Judith et Noëmie reconnaissent cependant les efforts déployés par l’administration pour améliorer la situation depuis que celle-ci a été mise au courant de la détresse de ses employées.
Équité salariale: des professions à valoriser
Comme un malheur n’arrive jamais seul, les audiologistes et orthophonistes estiment qu’elles ne sont pas payées à leur juste valeur et exigent qu’on mette fin à cette injustice.
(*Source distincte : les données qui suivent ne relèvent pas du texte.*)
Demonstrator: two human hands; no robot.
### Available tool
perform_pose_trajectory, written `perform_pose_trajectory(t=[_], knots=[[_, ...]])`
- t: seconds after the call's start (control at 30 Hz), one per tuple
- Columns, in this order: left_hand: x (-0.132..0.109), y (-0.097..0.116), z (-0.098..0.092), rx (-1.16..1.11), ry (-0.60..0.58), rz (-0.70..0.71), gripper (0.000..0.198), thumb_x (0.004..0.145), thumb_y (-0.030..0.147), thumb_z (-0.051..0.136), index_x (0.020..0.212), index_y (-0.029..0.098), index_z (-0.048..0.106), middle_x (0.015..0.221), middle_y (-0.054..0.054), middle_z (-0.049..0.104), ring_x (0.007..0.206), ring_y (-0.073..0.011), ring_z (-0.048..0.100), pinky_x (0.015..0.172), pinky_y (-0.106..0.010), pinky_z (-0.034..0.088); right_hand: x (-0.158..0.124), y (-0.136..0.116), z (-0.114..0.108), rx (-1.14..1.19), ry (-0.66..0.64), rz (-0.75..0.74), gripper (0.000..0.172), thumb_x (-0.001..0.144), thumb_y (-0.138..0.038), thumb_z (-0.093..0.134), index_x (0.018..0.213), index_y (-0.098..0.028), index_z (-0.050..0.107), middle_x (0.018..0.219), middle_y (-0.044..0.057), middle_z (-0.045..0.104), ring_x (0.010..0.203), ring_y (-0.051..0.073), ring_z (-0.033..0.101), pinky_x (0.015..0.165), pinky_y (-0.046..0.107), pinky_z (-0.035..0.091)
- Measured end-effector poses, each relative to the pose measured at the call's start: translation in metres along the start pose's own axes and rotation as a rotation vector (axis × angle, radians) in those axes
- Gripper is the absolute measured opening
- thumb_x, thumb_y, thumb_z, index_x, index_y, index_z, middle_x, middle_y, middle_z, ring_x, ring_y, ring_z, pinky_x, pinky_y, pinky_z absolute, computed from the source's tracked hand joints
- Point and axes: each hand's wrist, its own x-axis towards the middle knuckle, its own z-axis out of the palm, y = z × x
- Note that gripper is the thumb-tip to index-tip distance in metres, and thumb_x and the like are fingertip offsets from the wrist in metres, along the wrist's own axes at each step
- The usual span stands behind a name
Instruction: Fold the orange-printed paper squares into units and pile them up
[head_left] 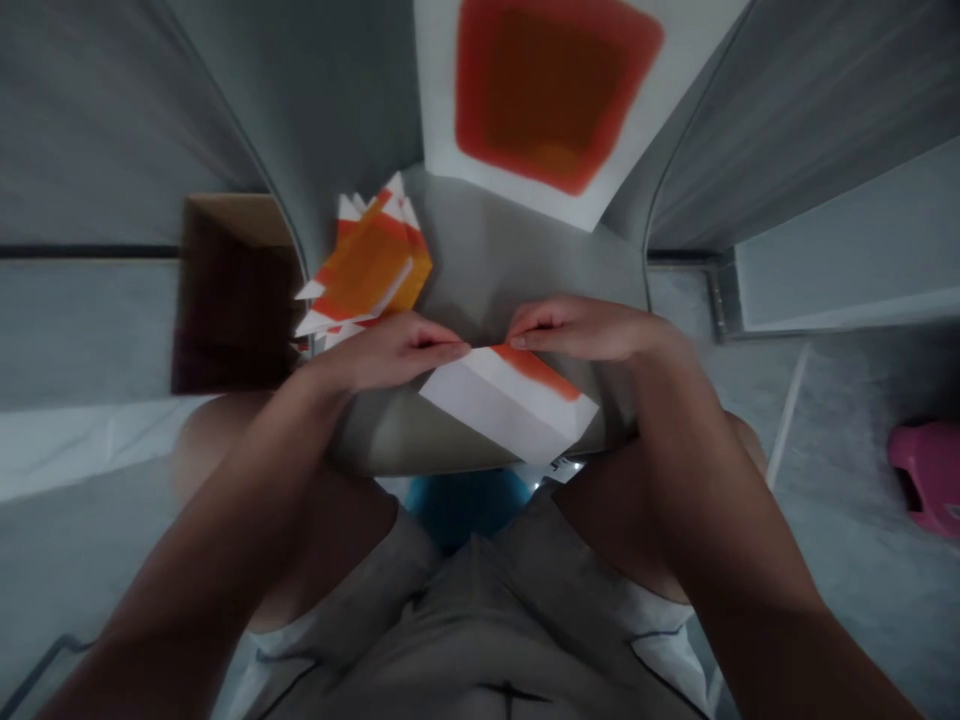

Comme le rappelle Noëmie, « de 2006 à 2016, nous avons été super fines, mais parfois, les bonnes filles se tannent! ».
Selon elle, l’exercice initial d’équité qui a été effectué en 2001 sous-évalue leur profession. De plus, dans le cadre de l’exercice du maintien de l’équité salariale de 2010, la FP-CSN a fait valoir auprès du Conseil du trésor une liste de changements qui ont touché ces professions au cours des dernières années : les modifications au Code des professions de 2003 (loi 90), les modifications aux règlements de la RAMQ en 2006, l’évolution accélérée de la technologie, des pratiques médicales et des connaissances scientifiques, l’augmentation de la complexité des interventions et la reconnaissance du rôle d’expert militent en faveur d’une hausse du rangement salarial de la catégorie « orthophoniste-audiologiste ». Depuis 2006, la FP a donc déposé des plaintes qui contestaient l’évaluation de leur emploi.
Ces plaintes sont toujours actives et les revendications des orthophonistes-audiologistes continuent d’être soumises au processus de
conciliation des plaintes, mais la réponse du Conseil du trésor se fait toujours attendre. Souhaitons donc que ces plaintes soient accueillies rapidement, afin qu’une hausse du rangement salarial vienne enfin rendre justice au travail des orthophonistes et des audiologistes du réseau de la santé et des services sociaux. La patience des « bonnes filles » a assez duré!